Tanpa suara aku bergumam mesra. Pada angin yang berhembus kutitipkan salamku. Dalam diam seribu bahasa aku memaknai kalbu. Nama itu selalu. Nama itu menggangguku, dan terus menderu. Dan kepada rasa kubungkamkan asa itu. Pada senja menjelang malam, aku bersaksi. Tidak ada janji dan tak akan ada yang mengingkari. Terlalu dini untuk mengakui, ada satu hati yang menanti. Kuraba hatimu dengan hati-hati, tak kudapatkan yang kumau. Bagai menjangkarkan ragu dalam rasio dan waktu. Jalan-jalan menjemput kenangan. Pada masa yang lalu aku terharu. Pada lembutnya laku dan sorot mata yang sayu.
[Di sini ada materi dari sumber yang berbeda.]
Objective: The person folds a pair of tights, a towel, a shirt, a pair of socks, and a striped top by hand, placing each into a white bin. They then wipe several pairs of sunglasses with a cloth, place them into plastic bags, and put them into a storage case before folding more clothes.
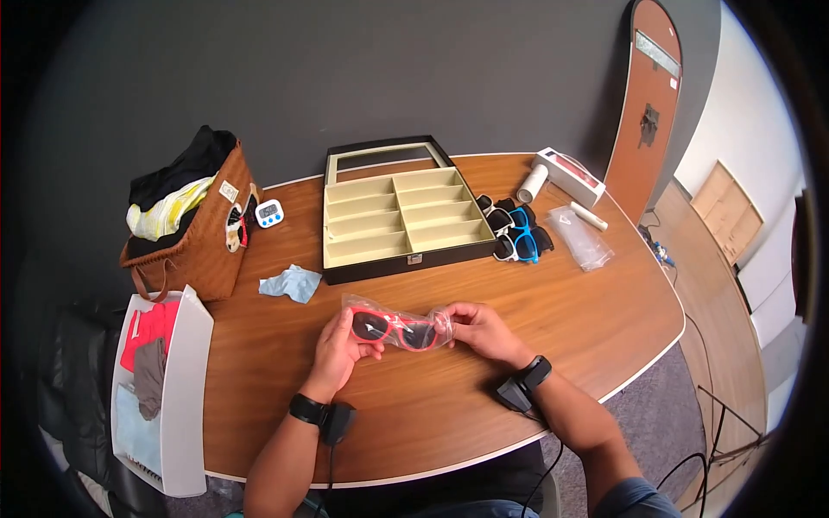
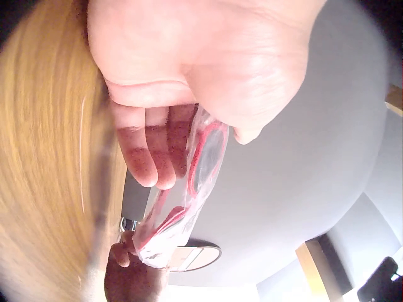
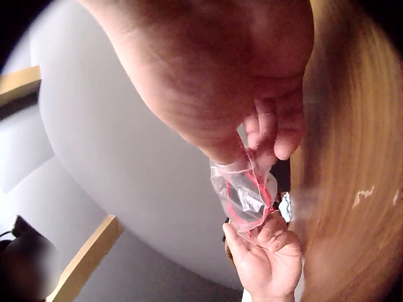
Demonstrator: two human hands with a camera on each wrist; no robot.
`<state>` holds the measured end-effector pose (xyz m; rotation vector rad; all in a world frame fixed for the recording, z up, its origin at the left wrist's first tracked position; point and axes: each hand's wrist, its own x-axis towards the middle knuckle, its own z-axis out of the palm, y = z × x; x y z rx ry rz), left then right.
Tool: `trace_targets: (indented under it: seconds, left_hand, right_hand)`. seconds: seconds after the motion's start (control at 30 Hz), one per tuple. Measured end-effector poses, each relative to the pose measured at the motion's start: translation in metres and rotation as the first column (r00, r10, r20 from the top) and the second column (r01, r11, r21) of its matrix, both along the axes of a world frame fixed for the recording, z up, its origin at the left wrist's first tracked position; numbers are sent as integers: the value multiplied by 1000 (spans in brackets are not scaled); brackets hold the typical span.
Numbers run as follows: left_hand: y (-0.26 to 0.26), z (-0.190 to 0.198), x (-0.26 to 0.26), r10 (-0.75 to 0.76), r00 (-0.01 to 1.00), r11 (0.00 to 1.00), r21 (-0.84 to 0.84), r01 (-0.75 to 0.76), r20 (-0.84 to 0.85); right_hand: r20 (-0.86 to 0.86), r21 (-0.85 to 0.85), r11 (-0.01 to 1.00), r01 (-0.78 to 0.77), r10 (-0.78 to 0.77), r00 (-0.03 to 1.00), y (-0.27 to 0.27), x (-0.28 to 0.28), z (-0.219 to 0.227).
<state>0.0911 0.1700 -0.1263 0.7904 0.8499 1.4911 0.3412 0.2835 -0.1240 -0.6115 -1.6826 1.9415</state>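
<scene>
Red-framed sunglasses with dark lenses [image 1: 417,335] lie inside a clear plastic bag [image 1: 380,307], held up over the front of the wooden table. The left hand [image 1: 338,352] grips the bag's left end, its thumb over the front and fingers behind; the left wrist view shows this hand [image 2: 201,63] large, with the bagged sunglasses [image 2: 211,157] between thumb and fingers. At the right end of the bag, the right hand [image 1: 485,331] pinches the plastic; the right wrist view shows that hand [image 3: 220,75] above the bag [image 3: 249,198].
Behind the hands stands an open display case [image 1: 367,269] with cream compartments. Several sunglasses [image 1: 525,246], an empty plastic bag [image 1: 580,240], a white cylinder [image 1: 532,184] and a box [image 1: 570,180] lie right. Left are a blue cloth [image 1: 292,283], a timer [image 1: 269,213], a basket [image 1: 220,259] and a white box [image 1: 186,388].
</scene>
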Motion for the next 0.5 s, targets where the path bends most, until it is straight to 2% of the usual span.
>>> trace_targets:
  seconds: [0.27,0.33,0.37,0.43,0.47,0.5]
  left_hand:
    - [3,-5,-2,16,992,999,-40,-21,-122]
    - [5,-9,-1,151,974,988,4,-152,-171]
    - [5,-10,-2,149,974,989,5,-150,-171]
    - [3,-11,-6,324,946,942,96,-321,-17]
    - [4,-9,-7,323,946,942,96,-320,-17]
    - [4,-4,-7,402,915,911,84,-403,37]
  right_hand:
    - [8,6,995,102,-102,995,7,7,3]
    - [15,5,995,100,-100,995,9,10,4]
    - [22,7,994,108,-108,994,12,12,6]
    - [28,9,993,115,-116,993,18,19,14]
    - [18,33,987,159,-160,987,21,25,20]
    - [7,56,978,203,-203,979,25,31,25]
Terpaku terpalu dalam hadir yang menghanyutkan. Membagi mimpi yang sempat terucapkan. Dalam nada dan doa ada segan yang memisahkan. Enggan dalam menguraikan pengharapan. Terbentengi kalut dan kabut yang mengelilingi pemandangan. Pandangan sekitar yang semakin membiaskan. Kedekatan yang justru menjauhkan.
- Kiki Fauzia, 2 November 2009-
i found this poem on my previous blog. so silly back to old times.